Vidhubala was paired opposite all the celebrated heroes of the time - Sathyan, Madhu, Jayan, Vincent and so on. She also shared screen space with the reigning heroines of her time like Sheela and Sarada. “Sheelamma used to live the character that she enacted. I remember seeing her on the sets of a movie where she played an old woman. As soon as she wore her make up, she stooped like a woman of that age and staggered around the sets, coughing and all that. I could never ever do that!” she pauses and lets out a sigh of exasperation, as if weighed down by the mere thought.

“I was never that serious about cinema, not at any point of my career," she confesses. “I always looked at the character I enacted from a third person view, I stood apart and tried to get to the soul of the character."

But there were occasions when she went that extra mile at work. “Like the movie ‘Njaval Pazhangal’ where I played a tribal girl. The role demanded an altogether different body language and mannerisms."

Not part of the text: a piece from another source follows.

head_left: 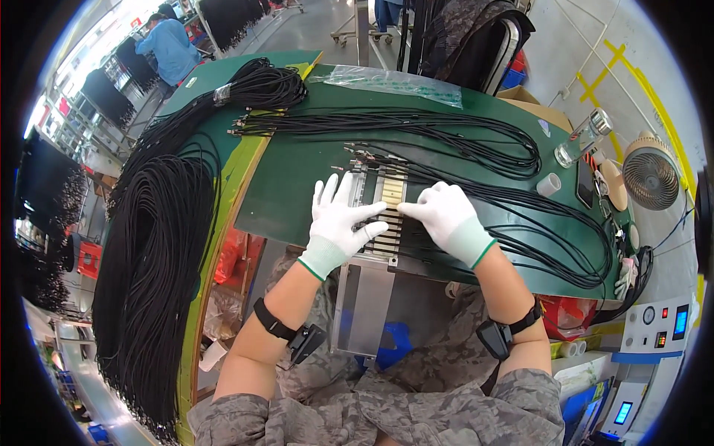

Vidhu was seldom in the habit of doing any homework and relied mostly on her improvisations. But it so happened that her big brother was rolling the camera for this film. “In one scene where I was smiling at something, my brother called ‘cut’ and he said - ‘you are smiling like a psychology graduate and not like a tribal girl!’ He told me I needed to put away that cultured behaviour and I wondered how on earth can I smile an uncultured smile," and she laughs out in that charming way of hers.

She also cherishes her villainous character in the film ‘Abhinayam’, which was also incidentally her last one, released in 1981.

What really made her quit movies?

She replies with no frills, “I was bored."

And then adds, “I was doing around 20 films a year that time and I was tired with the monotony of acting out the same kind of roles and living the same busy life. One of those days, I told my father that I wanted to quit. And he never asked me why. That was the kind of father he was."

Four years after she quit movies, Vidhubala got married to Murali Kumar, a businessman and producer of some her movies and settled in Kozhikode. Not even dance, her passion from childhood, found place among her new priorities.

“The only time I danced in those days was when I wanted to vent some high voltage emotion, could be anything - anger, joy or sorrow. I would shut myself in a room and dance till I felt drained."

Her responsibilities as the mother of Arjun, her only son, kept her more than busy. “When my son started going to school, I suddenly had a lot of time on hand again. So I worked for a while as clinical psychologist at a friend's school."

"Around that time, I thought about taking a PG in Psychology. And I realised that I had forgot all about applying for a degree certificate after my BA. We tried to secure one, but could not. So all that running back and forth from the sets to take the exams went in vain, I am not technically qualified to pursue a career,” she rues.

More recently, she has been doing voice dubbing for some Malayalam films. The latest were 'Naalu Penneugal' in which she lend voice to Nandita Das and in 'IG' for her contemporary, Lakshmi.

But for such once-in-a-blue-moon occasions, Vidhubala’s world was way removed from the hullaballoo of the tinsel town these past years. And Arjun had only known her as his homely, loving mother and used to say rather possessively, that he liked his mother better than ‘Vidhubala the actor’.

But her engineer son was in for a surprise recently when the family attended a wedding of someone who counted in the Malayalam filmdom. And to Arjun’s surprise, he saw the stars that he looked up to in awe come running to greet his mother. “And wonder-struck, he asked me later, - Amma, you really were a star then?!”